RECORDS FOR PROCESSING →
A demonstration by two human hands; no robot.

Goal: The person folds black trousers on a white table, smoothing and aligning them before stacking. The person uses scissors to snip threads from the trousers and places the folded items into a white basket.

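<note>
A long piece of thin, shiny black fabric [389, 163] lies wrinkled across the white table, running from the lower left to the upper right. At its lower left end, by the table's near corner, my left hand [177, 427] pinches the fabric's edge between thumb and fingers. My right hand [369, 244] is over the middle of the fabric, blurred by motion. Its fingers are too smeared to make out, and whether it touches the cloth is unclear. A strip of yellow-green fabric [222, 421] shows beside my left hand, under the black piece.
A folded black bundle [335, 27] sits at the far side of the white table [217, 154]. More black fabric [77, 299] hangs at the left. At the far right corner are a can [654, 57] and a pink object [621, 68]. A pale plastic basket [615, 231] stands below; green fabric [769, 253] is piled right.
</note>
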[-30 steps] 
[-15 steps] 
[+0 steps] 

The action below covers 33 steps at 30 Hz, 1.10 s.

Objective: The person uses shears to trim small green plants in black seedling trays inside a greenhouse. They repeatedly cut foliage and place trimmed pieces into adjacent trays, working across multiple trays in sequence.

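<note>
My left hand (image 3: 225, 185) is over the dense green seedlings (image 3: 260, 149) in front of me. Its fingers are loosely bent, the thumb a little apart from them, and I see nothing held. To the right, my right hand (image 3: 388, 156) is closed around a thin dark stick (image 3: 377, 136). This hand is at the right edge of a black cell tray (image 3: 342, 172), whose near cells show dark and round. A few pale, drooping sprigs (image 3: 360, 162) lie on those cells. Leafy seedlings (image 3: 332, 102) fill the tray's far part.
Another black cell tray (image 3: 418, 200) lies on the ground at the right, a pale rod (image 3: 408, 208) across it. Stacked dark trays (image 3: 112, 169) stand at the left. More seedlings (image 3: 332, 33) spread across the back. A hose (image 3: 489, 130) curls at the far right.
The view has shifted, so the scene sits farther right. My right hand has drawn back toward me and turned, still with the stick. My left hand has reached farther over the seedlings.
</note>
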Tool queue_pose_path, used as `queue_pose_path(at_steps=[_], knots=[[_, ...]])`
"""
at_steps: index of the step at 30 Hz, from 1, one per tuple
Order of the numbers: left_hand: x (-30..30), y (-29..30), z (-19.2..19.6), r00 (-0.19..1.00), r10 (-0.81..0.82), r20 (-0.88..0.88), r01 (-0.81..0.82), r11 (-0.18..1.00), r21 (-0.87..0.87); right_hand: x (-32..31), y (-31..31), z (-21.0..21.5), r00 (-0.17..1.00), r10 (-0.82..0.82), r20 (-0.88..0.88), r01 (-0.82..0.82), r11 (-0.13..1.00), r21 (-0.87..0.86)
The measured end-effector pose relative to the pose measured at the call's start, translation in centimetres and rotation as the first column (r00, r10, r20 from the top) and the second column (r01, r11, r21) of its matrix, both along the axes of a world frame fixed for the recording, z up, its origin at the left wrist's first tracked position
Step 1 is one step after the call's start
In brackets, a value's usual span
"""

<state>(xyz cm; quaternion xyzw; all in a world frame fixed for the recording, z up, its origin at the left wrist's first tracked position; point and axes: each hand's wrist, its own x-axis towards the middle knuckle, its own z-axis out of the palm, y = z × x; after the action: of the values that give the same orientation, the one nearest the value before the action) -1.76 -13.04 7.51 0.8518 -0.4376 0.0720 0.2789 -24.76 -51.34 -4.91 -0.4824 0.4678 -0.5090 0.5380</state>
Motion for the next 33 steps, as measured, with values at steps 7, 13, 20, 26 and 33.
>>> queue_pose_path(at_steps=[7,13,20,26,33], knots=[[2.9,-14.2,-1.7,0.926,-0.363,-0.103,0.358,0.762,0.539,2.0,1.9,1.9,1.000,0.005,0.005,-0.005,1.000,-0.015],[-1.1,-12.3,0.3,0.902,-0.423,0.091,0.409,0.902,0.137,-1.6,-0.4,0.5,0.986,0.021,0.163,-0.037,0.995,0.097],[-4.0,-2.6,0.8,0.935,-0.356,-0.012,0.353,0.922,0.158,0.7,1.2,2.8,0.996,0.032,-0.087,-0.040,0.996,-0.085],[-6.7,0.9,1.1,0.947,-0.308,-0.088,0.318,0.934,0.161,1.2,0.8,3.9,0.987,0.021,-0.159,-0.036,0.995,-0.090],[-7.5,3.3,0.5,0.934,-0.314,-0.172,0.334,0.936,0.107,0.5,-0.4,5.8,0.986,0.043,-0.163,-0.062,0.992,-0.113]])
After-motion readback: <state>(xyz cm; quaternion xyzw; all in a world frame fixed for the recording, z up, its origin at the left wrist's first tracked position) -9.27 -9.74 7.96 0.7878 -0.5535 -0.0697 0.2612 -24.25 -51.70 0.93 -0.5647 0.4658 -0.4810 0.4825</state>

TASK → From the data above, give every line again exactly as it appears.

ANSWER SECTION →
A demonstration by two human hands; no robot.

Goal: The person folds black trousers on a white table, smoothing and aligning them before stacking. The person uses scissors to snip threads from the trousers and places the folded items into a white basket.

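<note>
A long piece of thin, shiny black fabric [389, 163] lies wrinkled across the white table, running from the lower left to the upper right. At its lower left end, by the table's near corner, my left hand [177, 427] pinches the fabric's edge between thumb and fingers. My right hand [369, 244] is over the middle of the fabric, blurred by motion. Its fingers are too smeared to make out, and whether it touches the cloth is unclear. A strip of yellow-green fabric [222, 421] shows beside my left hand, under the black piece.
A folded black bundle [335, 27] sits at the far side of the white table [217, 154]. More black fabric [77, 299] hangs at the left. At the far right corner are a can [654, 57] and a pink object [621, 68]. A pale plastic basket [615, 231] stands below; green fabric [769, 253] is piled right.
</note>
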[-30 steps] 
[-15 steps] 
[+0 steps] 

The action below covers 33 steps at 30 Hz, 1.10 s.

Objective: The person uses shears to trim small green plants in black seedling trays inside a greenhouse. They repeatedly cut foliage and place trimmed pieces into adjacent trays, working across multiple trays in sequence.

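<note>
My left hand (image 3: 225, 185) is over the dense green seedlings (image 3: 260, 149) in front of me. Its fingers are loosely bent, the thumb a little apart from them, and I see nothing held. To the right, my right hand (image 3: 388, 156) is closed around a thin dark stick (image 3: 377, 136). This hand is at the right edge of a black cell tray (image 3: 342, 172), whose near cells show dark and round. A few pale, drooping sprigs (image 3: 360, 162) lie on those cells. Leafy seedlings (image 3: 332, 102) fill the tray's far part.
Another black cell tray (image 3: 418, 200) lies on the ground at the right, a pale rod (image 3: 408, 208) across it. Stacked dark trays (image 3: 112, 169) stand at the left. More seedlings (image 3: 332, 33) spread across the back. A hose (image 3: 489, 130) curls at the far right.
The view has shifted, so the scene sits farther right. My right hand has drawn back toward me and turned, still with the stick. My left hand has reached farther over the seedlings.
</note>
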Tool queue_pose_path, used as `queue_pose_path(at_steps=[_], knots=[[_, ...]])`
"""
at_steps: index of the step at 30 Hz, from 1, one per tuple
Order of the numbers: left_hand: x (-30..30), y (-29..30), z (-19.2..19.6), r00 (-0.19..1.00), r10 (-0.81..0.82), r20 (-0.88..0.88), r01 (-0.81..0.82), r11 (-0.18..1.00), r21 (-0.87..0.87); right_hand: x (-32..31), y (-31..31), z (-21.0..21.5), r00 (-0.17..1.00), r10 (-0.82..0.82), r20 (-0.88..0.88), r01 (-0.82..0.82), r11 (-0.13..1.00), r21 (-0.87..0.86)
The measured end-effector pose relative to the pose measured at the call's start, translation in centimetres and rotation as the first column (r00, r10, r20 from the top) and the second column (r01, r11, r21) of its matrix, both along the axes of a world frame fixed for the recording, z up, its origin at the left wrist's first tracked position
Step 1 is one step after the call's start
In brackets, a value's usual span
"""

<state>(xyz cm; quaternion xyzw; all in a world frame fixed for the recording, z up, its origin at the left wrist's first tracked position; point and axes: each hand's wrist, its own x-axis towards the middle knuckle, its own z-axis out of the palm, y = z × x; after the action: of the values that give the same orientation, the one nearest the value before the action) -1.76 -13.04 7.51 0.8518 -0.4376 0.0720 0.2789 -24.76 -51.34 -4.91 -0.4824 0.4678 -0.5090 0.5380</state>
Motion for the next 33 steps, as measured, with values at steps 7, 13, 20, 26 and 33.
>>> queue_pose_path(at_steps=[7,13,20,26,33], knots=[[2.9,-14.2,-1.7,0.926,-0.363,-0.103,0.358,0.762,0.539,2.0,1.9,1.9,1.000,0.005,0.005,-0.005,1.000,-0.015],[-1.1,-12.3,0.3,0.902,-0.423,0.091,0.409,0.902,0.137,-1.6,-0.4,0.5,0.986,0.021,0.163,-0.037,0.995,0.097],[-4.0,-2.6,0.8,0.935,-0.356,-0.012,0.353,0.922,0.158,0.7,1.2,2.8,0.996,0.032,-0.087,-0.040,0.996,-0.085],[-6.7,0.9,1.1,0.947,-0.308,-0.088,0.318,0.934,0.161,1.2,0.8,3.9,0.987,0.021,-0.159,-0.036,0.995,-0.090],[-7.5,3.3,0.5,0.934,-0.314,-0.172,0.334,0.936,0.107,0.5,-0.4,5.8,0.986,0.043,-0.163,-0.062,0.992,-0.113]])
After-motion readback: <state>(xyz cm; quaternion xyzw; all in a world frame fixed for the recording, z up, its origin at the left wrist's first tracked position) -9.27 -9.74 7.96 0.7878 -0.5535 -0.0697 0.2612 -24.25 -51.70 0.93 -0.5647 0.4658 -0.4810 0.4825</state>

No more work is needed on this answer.